→ Activity: All lines from the one containing "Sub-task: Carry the" to the end of the data below are to be returned exactly, both ends included, with nothing added.

#####

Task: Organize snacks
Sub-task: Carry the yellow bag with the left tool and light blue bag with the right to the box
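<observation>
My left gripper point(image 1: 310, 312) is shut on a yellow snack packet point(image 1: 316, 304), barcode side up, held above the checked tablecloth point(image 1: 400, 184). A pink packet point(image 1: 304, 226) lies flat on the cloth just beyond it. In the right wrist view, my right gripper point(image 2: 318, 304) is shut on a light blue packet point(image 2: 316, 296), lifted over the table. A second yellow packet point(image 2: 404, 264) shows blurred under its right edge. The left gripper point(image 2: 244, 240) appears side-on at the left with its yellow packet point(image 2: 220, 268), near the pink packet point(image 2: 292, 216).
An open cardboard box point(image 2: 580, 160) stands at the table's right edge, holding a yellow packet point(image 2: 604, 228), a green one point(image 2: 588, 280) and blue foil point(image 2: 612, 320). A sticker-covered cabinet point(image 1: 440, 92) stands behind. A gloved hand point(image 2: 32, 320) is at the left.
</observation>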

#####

→ Task answer:
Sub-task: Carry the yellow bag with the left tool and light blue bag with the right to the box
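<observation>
My left gripper point(image 1: 310, 312) is shut on a yellow snack packet point(image 1: 316, 304), barcode side up, held above the checked tablecloth point(image 1: 400, 184). A pink packet point(image 1: 304, 226) lies flat on the cloth just beyond it. In the right wrist view, my right gripper point(image 2: 318, 304) is shut on a light blue packet point(image 2: 316, 296), lifted over the table. A second yellow packet point(image 2: 404, 264) shows blurred under its right edge. The left gripper point(image 2: 244, 240) appears side-on at the left with its yellow packet point(image 2: 220, 268), near the pink packet point(image 2: 292, 216).
An open cardboard box point(image 2: 580, 160) stands at the table's right edge, holding a yellow packet point(image 2: 604, 228), a green one point(image 2: 588, 280) and blue foil point(image 2: 612, 320). A sticker-covered cabinet point(image 1: 440, 92) stands behind. A gloved hand point(image 2: 32, 320) is at the left.
</observation>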

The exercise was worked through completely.